Friday, August 27, 2021
Quote of the Week...from John Quincy Adams
Thursday, August 26, 2021
The Great Charlie Watts, 1941-2021
I was saddened to hear about the recent passing of Charlie Watts, the acclaimed drummer for the Rolling Stones all these years. He was 80. Charlie was, at I see it, a stabilizing element for the band who refused to take sides in his bandmates' squabbles while always conducting himself in public with dignity and grace. He was dedicated to his craft and humble enough to recognize his own limitations. He was born in 1941, which brings to my mind all those bands back in the mid-1960s like the Stones and Beatles: they're all getting old...the ones who are still left, that is.

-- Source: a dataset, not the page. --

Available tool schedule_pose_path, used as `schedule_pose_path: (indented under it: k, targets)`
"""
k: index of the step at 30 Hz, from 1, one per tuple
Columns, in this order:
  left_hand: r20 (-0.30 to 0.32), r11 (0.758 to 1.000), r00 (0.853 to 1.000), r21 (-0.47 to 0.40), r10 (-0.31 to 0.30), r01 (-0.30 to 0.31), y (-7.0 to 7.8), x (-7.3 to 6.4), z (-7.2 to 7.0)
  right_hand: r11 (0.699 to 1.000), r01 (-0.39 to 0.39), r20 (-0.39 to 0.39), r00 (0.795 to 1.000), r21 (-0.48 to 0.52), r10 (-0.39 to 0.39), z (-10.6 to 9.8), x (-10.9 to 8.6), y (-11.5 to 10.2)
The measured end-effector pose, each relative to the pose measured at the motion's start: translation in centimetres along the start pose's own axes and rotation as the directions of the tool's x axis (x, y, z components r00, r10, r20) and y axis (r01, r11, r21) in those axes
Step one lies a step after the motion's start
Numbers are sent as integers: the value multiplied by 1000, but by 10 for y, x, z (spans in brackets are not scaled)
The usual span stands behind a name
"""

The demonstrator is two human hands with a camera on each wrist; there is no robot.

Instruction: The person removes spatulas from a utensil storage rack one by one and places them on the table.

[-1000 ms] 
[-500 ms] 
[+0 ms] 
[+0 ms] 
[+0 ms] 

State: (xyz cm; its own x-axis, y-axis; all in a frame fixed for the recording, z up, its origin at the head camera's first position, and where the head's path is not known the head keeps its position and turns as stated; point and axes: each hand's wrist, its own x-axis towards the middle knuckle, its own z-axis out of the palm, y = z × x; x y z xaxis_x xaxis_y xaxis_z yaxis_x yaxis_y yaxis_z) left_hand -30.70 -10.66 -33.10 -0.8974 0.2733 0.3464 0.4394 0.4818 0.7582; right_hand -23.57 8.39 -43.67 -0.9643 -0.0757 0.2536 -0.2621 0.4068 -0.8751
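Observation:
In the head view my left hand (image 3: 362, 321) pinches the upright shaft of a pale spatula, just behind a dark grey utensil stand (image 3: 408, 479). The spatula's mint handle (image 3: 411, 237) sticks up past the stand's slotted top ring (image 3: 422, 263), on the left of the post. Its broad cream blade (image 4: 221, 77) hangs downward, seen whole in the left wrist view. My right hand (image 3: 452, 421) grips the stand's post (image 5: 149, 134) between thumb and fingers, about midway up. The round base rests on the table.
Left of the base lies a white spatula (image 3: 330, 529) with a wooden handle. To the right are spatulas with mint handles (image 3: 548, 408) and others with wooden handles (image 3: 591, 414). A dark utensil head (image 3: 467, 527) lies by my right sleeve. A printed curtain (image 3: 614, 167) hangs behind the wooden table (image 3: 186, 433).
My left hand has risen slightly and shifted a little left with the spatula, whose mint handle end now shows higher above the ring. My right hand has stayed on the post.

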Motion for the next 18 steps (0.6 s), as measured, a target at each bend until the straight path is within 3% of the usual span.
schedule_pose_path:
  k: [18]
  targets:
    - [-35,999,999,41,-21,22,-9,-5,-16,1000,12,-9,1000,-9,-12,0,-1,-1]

Watts' bandmates Bill Wyman, Mick Jagger, and Keith Richards were born in 1936, 1943, and 1943 respectively...Ringo Starr entered the world in 1940 and Paul McCartney in 1942. It's going to be a sad time when all these great musicians of my childhood are gone...of course, over the last few years I've had to hear of the deaths of various artists I've followed: when you love many you also mourn many. As for Charlie Watts, in an industry loaded with prima donnas and excessive living, here we had someone who kept to his own standards while respecting and working with others with vastly different lifestyles and attitudes: what a class act...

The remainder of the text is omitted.